Start of Block

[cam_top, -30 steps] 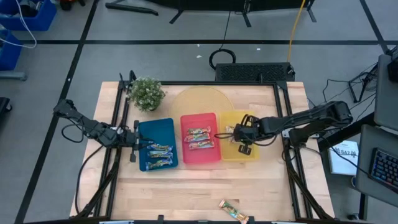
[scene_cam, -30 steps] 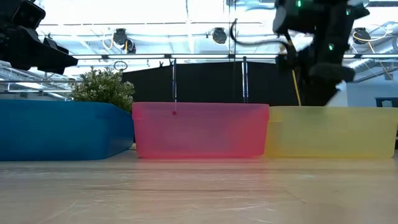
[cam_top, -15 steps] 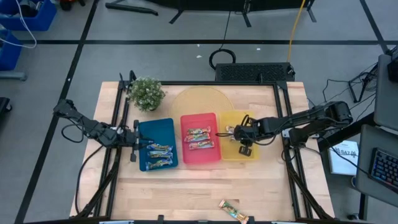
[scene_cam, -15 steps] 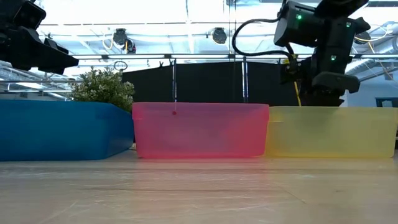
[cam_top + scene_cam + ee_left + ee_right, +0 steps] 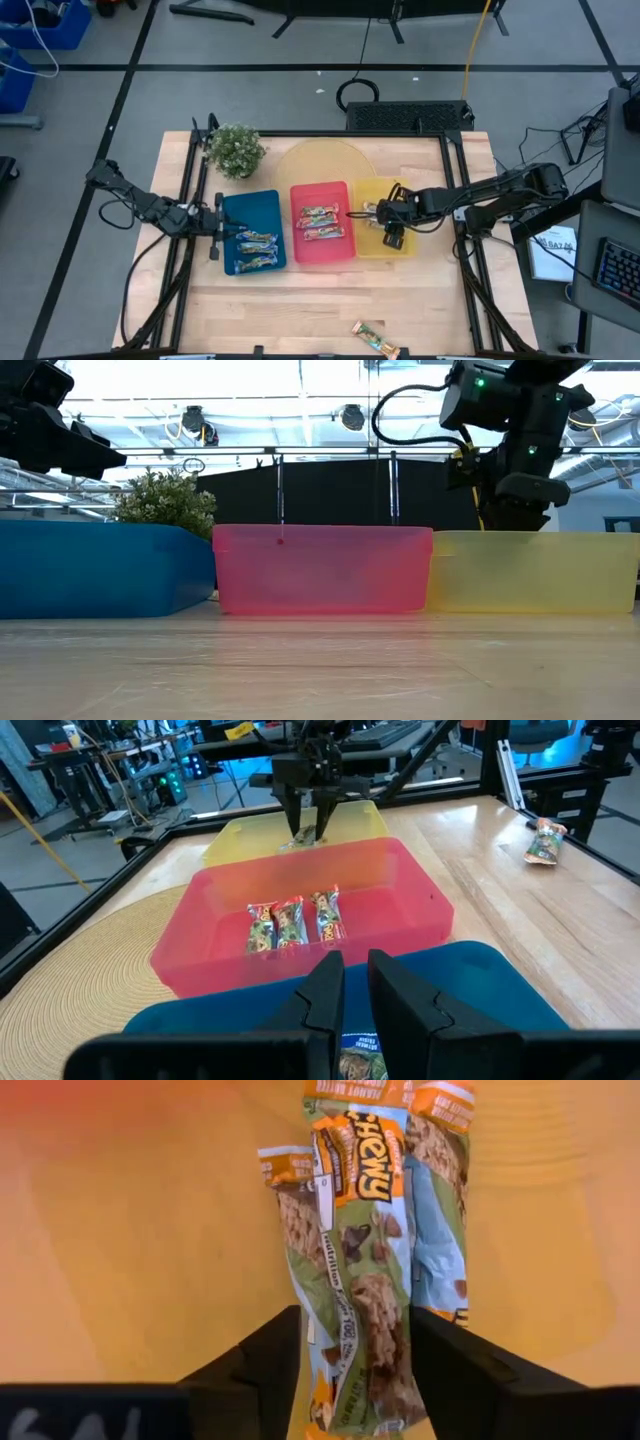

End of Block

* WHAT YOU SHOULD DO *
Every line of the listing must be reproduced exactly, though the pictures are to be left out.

* RESPONSE AREA *
[cam_top, -30 steps] 
[scene_cam, -30 steps] 
[cam_top, -15 steps] 
[scene_cam, -15 steps] 
[cam_top + scene_cam + ee_left + ee_right, +0 steps] 

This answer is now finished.